Media Forum: Is UKOM a web revolution?

Will the system take online advertising to a new level, Alasdair Reid asks.

It's easy to be dazzled by Google's success. Far too easy, as it turns out. Too easy for the Internet Advertising Bureau, for instance. Too easy, also, for some City analysts and a majority of media commentators.

This was rather poignantly demonstrated last week, when the IAB put out a press release revealing that, in the six months to the end of June, the UK internet advertising market was worth 拢1.75 billion.

The outcome was predictable. "Internet overtakes television to become biggest advertising sector in the UK," one typical headline blazed. Well, up to a point it has.

But, looked at another way, the growth of online advertising has been rather stunted. Google has changed our lives - but it will never make a brand famous. It will never help generate desire - not in a marketing sense, at any rate. Google occupies a netherworld of directory and classified advertising, a dreary back office, once you strip out the shock of the new functionality.

And another announcement last week only served to remind us all of a rather more interesting truth about the online medium - the painfully slow progress it has made, across the past decade, in developing the display advertising formats that will attract the mainstream FMCG advertisers. Perhaps partly explaining why online display advertising makes up just 18 per cent of online ad revenues.

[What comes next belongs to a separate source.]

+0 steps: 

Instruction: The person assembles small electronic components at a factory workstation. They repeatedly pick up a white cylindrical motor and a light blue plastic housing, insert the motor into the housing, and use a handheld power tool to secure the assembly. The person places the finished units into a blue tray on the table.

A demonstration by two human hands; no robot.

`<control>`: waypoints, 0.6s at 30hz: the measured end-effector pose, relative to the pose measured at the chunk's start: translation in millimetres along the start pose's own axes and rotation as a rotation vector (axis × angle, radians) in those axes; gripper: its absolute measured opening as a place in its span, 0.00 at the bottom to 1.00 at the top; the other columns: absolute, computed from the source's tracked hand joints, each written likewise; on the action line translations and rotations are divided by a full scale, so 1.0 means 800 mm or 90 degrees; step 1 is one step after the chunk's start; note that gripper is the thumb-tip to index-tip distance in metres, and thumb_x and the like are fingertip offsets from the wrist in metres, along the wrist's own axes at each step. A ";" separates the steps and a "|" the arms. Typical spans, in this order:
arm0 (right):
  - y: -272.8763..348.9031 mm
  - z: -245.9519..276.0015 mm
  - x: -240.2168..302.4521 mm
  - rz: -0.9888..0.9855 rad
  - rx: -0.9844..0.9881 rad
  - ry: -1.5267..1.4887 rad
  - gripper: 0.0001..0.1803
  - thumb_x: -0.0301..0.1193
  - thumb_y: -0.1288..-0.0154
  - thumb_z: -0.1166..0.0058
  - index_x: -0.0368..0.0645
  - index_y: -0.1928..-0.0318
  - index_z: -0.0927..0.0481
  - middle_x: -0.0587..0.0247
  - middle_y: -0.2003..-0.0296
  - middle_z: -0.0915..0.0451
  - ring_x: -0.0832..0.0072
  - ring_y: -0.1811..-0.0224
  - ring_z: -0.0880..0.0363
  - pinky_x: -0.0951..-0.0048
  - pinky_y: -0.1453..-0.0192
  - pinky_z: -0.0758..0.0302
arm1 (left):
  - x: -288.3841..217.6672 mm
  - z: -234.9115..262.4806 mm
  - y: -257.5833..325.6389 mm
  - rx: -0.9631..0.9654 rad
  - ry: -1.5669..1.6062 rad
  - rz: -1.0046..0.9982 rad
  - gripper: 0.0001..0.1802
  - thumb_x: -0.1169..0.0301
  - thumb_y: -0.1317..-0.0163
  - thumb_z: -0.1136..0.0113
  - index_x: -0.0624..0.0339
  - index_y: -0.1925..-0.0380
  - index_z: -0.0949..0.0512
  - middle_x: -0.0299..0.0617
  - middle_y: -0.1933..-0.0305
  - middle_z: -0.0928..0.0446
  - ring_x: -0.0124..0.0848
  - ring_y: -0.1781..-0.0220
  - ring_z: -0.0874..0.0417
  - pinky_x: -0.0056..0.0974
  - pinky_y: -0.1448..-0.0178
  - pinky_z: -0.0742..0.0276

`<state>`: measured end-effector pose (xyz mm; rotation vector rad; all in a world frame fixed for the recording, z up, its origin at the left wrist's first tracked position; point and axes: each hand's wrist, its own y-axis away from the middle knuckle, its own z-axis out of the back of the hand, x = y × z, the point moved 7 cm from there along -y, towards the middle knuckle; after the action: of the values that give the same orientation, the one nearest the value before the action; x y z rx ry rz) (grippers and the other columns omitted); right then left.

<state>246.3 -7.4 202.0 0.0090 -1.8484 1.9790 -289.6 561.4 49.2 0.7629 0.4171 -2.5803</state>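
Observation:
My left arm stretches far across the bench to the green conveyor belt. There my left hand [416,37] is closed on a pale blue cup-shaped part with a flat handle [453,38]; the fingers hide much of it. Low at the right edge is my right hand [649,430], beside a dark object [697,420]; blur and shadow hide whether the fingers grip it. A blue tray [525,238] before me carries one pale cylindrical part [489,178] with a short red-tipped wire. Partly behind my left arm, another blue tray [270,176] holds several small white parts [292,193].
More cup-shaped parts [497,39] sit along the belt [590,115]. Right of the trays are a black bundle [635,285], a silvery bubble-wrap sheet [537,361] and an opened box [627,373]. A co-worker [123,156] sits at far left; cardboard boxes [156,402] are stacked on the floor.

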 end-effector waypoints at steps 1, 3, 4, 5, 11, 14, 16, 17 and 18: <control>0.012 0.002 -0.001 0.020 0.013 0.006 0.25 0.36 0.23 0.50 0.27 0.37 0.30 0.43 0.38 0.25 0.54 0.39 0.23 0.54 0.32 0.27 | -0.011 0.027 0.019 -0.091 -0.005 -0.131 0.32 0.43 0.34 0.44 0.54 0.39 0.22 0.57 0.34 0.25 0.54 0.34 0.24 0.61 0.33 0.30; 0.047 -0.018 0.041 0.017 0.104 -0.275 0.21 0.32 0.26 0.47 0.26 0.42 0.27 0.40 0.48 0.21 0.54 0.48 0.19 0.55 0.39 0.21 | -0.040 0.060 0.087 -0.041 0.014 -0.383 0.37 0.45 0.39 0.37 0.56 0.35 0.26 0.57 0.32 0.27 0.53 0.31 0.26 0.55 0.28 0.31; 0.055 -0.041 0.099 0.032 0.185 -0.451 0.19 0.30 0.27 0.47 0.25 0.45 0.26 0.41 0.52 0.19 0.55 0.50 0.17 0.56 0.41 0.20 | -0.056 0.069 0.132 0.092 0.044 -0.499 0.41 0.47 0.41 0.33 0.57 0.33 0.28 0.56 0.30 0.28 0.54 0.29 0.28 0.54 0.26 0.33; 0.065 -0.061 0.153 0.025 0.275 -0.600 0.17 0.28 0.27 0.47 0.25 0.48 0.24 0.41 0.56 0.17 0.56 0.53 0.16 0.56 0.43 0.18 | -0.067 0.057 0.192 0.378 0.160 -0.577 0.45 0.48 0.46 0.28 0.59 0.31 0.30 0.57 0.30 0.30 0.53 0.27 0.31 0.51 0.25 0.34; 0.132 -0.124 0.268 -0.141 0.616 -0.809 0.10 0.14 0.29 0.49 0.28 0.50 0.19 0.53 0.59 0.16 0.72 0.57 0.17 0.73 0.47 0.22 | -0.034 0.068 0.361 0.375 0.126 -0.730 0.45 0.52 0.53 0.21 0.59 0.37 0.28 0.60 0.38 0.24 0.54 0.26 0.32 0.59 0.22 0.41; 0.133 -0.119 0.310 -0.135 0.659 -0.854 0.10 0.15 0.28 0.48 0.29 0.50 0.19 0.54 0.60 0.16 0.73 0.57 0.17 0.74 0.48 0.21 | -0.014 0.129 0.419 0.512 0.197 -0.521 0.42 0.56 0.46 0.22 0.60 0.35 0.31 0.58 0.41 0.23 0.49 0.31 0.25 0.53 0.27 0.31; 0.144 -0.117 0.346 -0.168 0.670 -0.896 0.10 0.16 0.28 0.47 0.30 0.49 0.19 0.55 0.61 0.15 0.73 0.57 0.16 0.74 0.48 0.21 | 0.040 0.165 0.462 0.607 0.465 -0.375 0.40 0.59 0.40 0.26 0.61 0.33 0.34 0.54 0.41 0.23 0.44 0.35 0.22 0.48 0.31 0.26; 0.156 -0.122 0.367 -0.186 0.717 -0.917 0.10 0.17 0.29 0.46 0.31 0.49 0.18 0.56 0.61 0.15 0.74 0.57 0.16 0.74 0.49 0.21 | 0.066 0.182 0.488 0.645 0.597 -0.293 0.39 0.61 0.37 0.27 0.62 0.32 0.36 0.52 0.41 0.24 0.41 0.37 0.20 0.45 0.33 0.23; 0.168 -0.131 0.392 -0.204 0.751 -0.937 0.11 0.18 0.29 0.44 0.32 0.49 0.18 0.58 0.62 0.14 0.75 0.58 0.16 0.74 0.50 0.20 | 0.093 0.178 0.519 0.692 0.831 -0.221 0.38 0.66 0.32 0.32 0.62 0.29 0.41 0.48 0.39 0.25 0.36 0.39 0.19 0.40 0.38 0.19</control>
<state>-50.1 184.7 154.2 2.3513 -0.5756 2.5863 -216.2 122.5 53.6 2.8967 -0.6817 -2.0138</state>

Yet, at long last, many years after this project was first mooted, the UK Online Measurement Company, an industry body backed by the IAB with data provided by Nielsen, is to provide panel-based audience data that will make it possible for advertisers and their agencies to plan online campaigns targeting specific audiences. In other words, it will provide the same sort of planning currency that Barb provides for TV and the National Readership Survey provides for national newspapers. And now comScore plans to launch its own system too.

Will these drive the medium to a new and more sophisticated level? The UKOM system is a move in the right direction, Will Smyth, the head of digital at OMD UK, argues. He adds: "It's no secret media owners' agencies want FMCG companies more involved online, especially now there are more video advertising opportunities. The methodology looks thorough, the panel size looks robust and Nielsen has a good track record. But what it won't address are issues like engagement and how people feel about brands (in the online environment)."

However, David Fletcher, the head of MEC MediaLab, says his natural instinct is to be cautious until the data comes on stream. He says: "It has to be an improvement on what we have. If it is, it will certainly allow for more normative conversations with clients. For agencies, a central component in all new-business conversations is the subject of integration. The client wants to be reassured that you can join all the various pieces together - and it's true that, with digital, there isn't the fluency that you can get from using the comparison points of Barb and the NRS."

Will Phipps, the head of planning at the7stars, shares some of those reservations. He says: "It's a first step - and we have to welcome that. But reach and frequency data won't on their own address some of the barriers perceived by FMCG advertisers, which need to be reassured about the value that online can deliver. There still isn't a deeper understanding about how digital display works - and it continues to be a concern that this still isn't being covered off by the likes of the IAB."

But Scott Thompson, the head of digital research at Starcom MediaVest Group, is slightly more upbeat. Yes, it's just a first step; and it's also true that to sell the digital domain as a platform for packaged-good categories, planners need to move beyond relatively crude measures of reach and frequency.

On the other hand, this initiative has to be welcomed. He says: "The fact UKOM will be compatible with IPA TouchPoints 3 will also make this an invaluable tool in understanding and planning online within cross-media brand campaigns."

YES - Will Smyth, head of digital, OMD UK

"It will allow the traditional approach to planning media to be translated into online. This will be of particular interest to packaged-goods companies - and that's something that everyone wants."

MAYBE - David Fletcher, head of MEC MediaLab

"It's evidence of the maturing of the medium. That said, we'll have to see if we really get the data this promises. What looks good on paper doesn't always deliver. It will have to involve a step-change over what is currently available."

MAYBE - Will Phipps, head of planning, the7stars

"While access to data can only improve planning, measures of exposure don't provide the silver bullet. Reach and frequency are the oldest of metrics, but understanding what is effective is the only true metric we should strive for."

YES - Scott Thompson, head of digital research, Starcom MediaVest

"The establishment of a universally accepted system for online audiences is an essential first step for brand advertisers to be able to make the most of online spaces. We can now move on to 'who' rather than 'how many'."